Problems versus Exercises - tokenadult
http://www.epsiloncamp.org/ProblemsversusExercises.php
======
jcutrell
I'm writing a book currently - I've got another view on problem versus
exercise.

A problem - a real problem - is something that doesn't yet have a solution. An
exercise already has a solution.

------
qianyilong
This is why I hated math until Calculus. I enjoyed my calculus class and Loved
Linear algebra. The course work started to consist or more problems and less
exercises.

------
avn2109
The other articles on this site are pretty interesting, too. Especially the
one about "Courage and Stupidity."

------
billjings
I imagine a lot of people will take away from this article the idea that
problems are important, and that exercises are not, that exercises can be
discarded. That's an easy lesson to take away because, if you're like me, you
like problems and hate exercises.

Unfortunately it's not true, though. Without exercises, most of us would not
know as much vocabulary as we do.
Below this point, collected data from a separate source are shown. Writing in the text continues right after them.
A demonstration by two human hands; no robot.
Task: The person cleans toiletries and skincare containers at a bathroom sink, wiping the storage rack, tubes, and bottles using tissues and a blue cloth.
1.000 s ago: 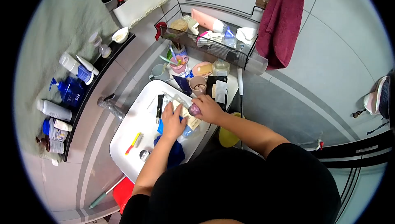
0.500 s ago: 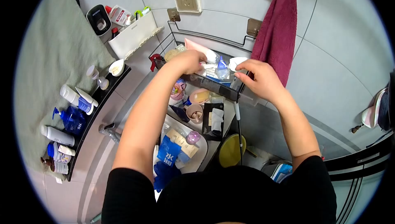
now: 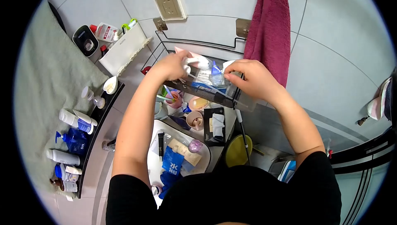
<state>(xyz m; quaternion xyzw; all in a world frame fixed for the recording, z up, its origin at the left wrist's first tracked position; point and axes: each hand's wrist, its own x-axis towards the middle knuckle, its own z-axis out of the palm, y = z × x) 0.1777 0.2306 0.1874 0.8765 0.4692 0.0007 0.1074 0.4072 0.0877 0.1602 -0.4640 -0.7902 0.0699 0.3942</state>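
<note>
Over a dark mesh basket [image 3: 198, 93] on the corner rack, my left hand [image 3: 170, 66] closes on a small white object [image 3: 190, 61], whose kind is blurred. A thin whitish strand slants across the basket from near it. My right hand [image 3: 253, 77] is at the basket's right end, fingers curled and thumb close to them, beside a white item [image 3: 227, 64] partly behind its fingers. What its fingertips hold, if anything, is hidden. Between the hands lie a clear bottle with a blue cap [image 3: 216, 73], a printed white packet [image 3: 203, 76] and a pink-and-white tube [image 3: 200, 61].
Below the basket are a pink cup [image 3: 194, 120], a black tissue box [image 3: 214, 128] and a white basin [image 3: 205, 161] holding packets. Bottles line a black shelf [image 3: 101, 113] at left. A maroon towel [image 3: 269, 30] hangs behind my right hand; a white bin [image 3: 126, 49] stands upper left.
My left hand has come up a little with the white object now showing in its fingers. My right hand's fingers have curled in closer. The view has shifted slightly.
</note>
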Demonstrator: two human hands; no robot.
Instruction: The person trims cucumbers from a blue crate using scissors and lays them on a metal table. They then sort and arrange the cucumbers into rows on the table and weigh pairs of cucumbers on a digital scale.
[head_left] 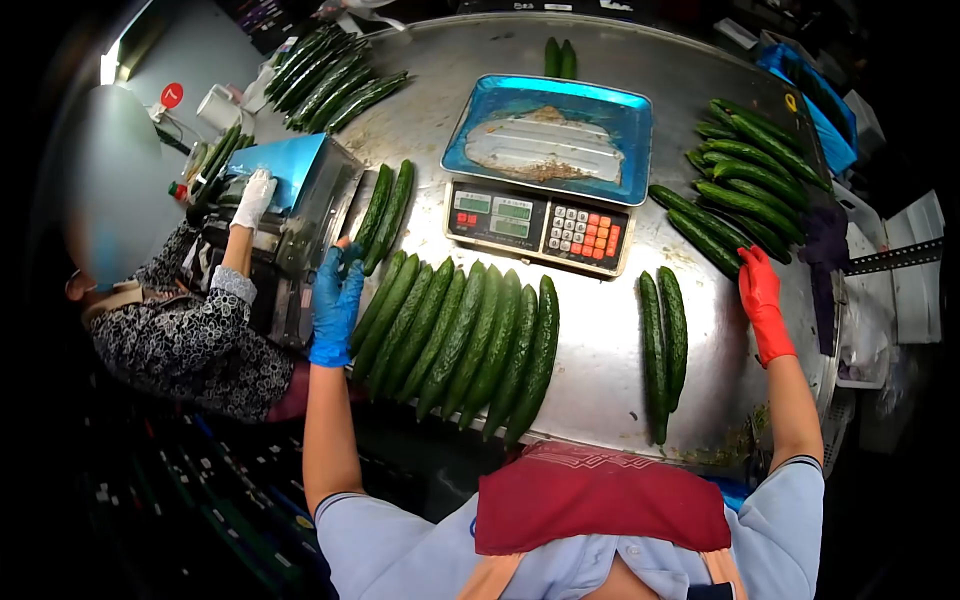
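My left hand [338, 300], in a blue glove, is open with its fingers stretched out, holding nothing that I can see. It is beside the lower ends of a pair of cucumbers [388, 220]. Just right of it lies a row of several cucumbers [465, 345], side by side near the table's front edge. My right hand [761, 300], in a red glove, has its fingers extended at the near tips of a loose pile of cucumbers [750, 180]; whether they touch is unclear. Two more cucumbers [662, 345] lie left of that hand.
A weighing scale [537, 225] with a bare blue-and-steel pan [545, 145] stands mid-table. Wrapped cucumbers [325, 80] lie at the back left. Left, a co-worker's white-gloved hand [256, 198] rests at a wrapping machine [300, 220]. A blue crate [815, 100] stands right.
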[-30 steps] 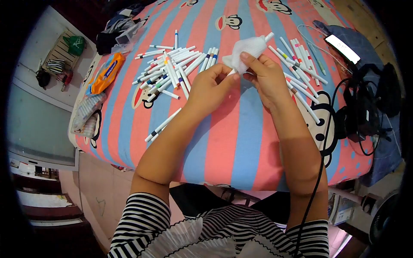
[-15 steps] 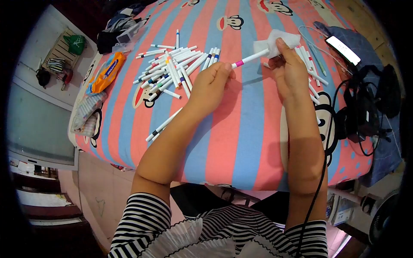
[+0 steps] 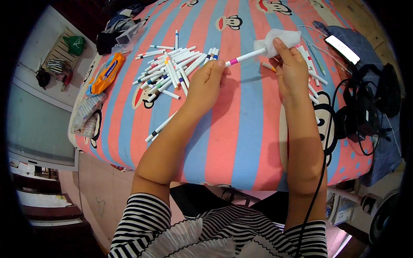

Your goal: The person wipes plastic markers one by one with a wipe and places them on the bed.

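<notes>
Past my striped bedspread (image 3: 219, 142), I see pale floor tiles (image 3: 101, 185), a white wall (image 3: 47, 26) and a frosted glass panel (image 3: 38, 116).

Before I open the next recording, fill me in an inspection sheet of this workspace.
Surface: striped bedspread, monkey prints.
Job's things: magenta-banded marker; white cloth at its far end; loose marker pile at left, more at right.
Clutter: orange packet left, lit phone right.
Grip: left hand on the marker's banded end; right hand on the cloth.
Cables: black cable running down at right; white cable beside the phone.
Surroundings: pinkish floor, green bag upper left.
</notes>
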The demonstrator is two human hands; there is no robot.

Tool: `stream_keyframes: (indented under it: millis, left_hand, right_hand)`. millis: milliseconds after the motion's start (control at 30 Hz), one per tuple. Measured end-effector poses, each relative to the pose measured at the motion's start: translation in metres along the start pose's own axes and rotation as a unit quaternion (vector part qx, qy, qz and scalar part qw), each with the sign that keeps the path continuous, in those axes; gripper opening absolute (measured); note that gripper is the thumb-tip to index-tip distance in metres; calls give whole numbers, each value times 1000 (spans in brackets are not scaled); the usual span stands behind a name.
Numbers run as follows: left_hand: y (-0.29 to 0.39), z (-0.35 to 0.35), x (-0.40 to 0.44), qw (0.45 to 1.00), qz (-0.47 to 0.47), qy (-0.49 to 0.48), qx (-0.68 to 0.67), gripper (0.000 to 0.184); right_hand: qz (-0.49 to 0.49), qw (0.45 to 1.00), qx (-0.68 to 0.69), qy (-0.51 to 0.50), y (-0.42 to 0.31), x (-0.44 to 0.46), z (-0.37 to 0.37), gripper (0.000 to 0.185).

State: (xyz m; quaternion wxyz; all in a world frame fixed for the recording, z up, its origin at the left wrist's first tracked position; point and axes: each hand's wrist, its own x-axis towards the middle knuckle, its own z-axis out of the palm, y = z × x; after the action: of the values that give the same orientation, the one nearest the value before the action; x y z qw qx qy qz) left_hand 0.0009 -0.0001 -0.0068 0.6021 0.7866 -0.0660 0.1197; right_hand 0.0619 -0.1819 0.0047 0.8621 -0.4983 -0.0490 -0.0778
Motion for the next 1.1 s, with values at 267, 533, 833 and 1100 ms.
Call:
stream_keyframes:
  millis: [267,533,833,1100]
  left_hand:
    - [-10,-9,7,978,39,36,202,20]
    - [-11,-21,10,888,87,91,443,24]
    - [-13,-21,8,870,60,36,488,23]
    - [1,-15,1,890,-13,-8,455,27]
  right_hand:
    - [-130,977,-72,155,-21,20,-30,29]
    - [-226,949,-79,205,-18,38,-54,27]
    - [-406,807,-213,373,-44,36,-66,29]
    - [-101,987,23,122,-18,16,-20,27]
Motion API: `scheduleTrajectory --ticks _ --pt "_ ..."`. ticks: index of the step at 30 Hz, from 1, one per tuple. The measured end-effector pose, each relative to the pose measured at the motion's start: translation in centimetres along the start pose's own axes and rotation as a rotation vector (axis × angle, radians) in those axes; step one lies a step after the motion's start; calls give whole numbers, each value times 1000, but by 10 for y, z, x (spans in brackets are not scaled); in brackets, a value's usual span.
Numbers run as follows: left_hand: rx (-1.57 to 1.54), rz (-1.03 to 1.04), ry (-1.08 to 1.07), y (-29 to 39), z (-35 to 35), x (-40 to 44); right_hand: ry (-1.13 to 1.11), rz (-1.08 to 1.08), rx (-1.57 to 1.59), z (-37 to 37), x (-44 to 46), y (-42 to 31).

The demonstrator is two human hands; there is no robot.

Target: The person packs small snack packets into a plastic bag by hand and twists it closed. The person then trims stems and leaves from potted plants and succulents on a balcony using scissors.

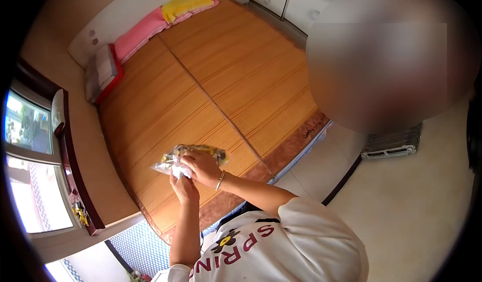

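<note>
A clear plastic bag (219, 154) with yellow and dark pieces inside lies over the near part of the bed mat. My left hand (183, 186) is closed on the bag's white, bunched part from below. Against the same bunched plastic, the fingers of my right hand (202, 169) are closed, just above and right of my left. A bracelet (220, 180) circles my right wrist. The bag's contents are too small to name, and my fingers hide part of the gathered plastic.
A large bed with a brown woven mat (221, 81) spreads ahead. Pink (140, 35) and yellow (187, 6) pillows and a folded grey-red bundle (103, 73) lie at its head. Left is a window ledge (75, 181); right, a grey radiator-like object (392, 144) beside a blurred area.
</note>
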State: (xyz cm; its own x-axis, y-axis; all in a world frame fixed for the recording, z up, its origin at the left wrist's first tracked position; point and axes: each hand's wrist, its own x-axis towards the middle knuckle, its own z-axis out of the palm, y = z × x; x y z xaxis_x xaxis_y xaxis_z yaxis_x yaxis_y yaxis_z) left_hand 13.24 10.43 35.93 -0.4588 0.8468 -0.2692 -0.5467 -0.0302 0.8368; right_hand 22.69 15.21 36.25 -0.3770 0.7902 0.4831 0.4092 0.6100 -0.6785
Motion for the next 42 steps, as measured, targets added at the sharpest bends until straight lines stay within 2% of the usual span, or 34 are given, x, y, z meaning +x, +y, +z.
scheduleTrajectory --ticks 4,7,8,9,11,13,14,17,18,19,20,21,22,24,26,27,28,31,32,34,35,36,37,38,40,41,42 --pt "122 37 22 0 -12 1 -35 119 118 -4 6 10" --pt "211 -81 25 6 -8 -6 -122 311 164 -5 9 19" --pt "255 -183 -37 7 -22 -4 -198 377 273 -1 11 30" --pt "275 -258 20 11 -18 -8 -272 445 370 4 11 41" --pt "252 -296 -92 10 -31 -5 -262 164 321 16 4 58" --pt "127 -310 -23 13 -33 -6 -169 126 310 19 4 40" --pt "147 -233 25 12 -34 -9 -120 114 301 15 4 29" --pt "170 -97 127 10 -38 -13 -105 -239 106 -8 6 -5" --pt "154 -116 142 10 -40 -16 -170 -267 97 -8 7 -19" --pt "138 -132 162 11 -42 -19 -206 -237 122 -3 4 -22" --pt "-46 -160 213 10 -39 -20 -246 -210 149 6 1 -21" --pt "-84 -158 235 9 -42 -20 -288 -186 175 15 0 -20" --pt "-54 -132 253 8 -50 -22 -215 -222 213 24 2 -19" --pt "-56 -75 357 15 -49 -27 -280 -184 278 34 1 -26" --pt "75 68 228 17 -62 -38 -361 -97 345 38 2 -33" --pt "142 135 160 17 -68 -42 -381 -85 355 38 4 -37" --pt "370 204 104 11 -80 -45 -402 -69 363 36 6 -42" --pt "836 407 69 13 -97 -55 -463 -53 416 38 10 -50" --pt "875 415 58 9 -102 -55 -495 -70 421 39 10 -54" --pt "1148 638 147 10 -111 -51 -526 -151 432 42 12 -65" --pt "1285 744 194 9 -114 -51 -510 -124 471 44 10 -66" --pt "1320 741 234 22 -109 -55 -489 -101 511 49 7 -67" --pt "1216 657 224 21 -111 -55 -467 -78 551 53 5 -66" --pt "1110 574 212 18 -113 -54 -526 43 631 59 -3 -55" --pt "928 412 233 13 -115 -52 -541 -45 479 53 7 -71" --pt "910 435 253 10 -112 -52 -545 -88 403 50 10 -76" --pt "893 459 273 9 -106 -52 -577 -194 285 65 -8 -44"
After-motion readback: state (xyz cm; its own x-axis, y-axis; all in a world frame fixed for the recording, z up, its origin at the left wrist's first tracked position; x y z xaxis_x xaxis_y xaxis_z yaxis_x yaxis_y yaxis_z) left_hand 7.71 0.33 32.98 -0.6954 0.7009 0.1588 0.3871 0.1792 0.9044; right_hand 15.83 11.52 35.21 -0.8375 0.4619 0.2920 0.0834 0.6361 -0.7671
We would probably not know how to add,
subtract, or multiply efficiently. We would not know how to write.

Exercise work isn't fun, but it serves a real purpose - it makes knowledge
readily accessible. By rehearsing the act of recalling the technique, it makes
that technique ready to use. It might be an interesting problem figuring out
how to field strip a weapon, but a competent soldier needs to exercise that
capability until it's second nature.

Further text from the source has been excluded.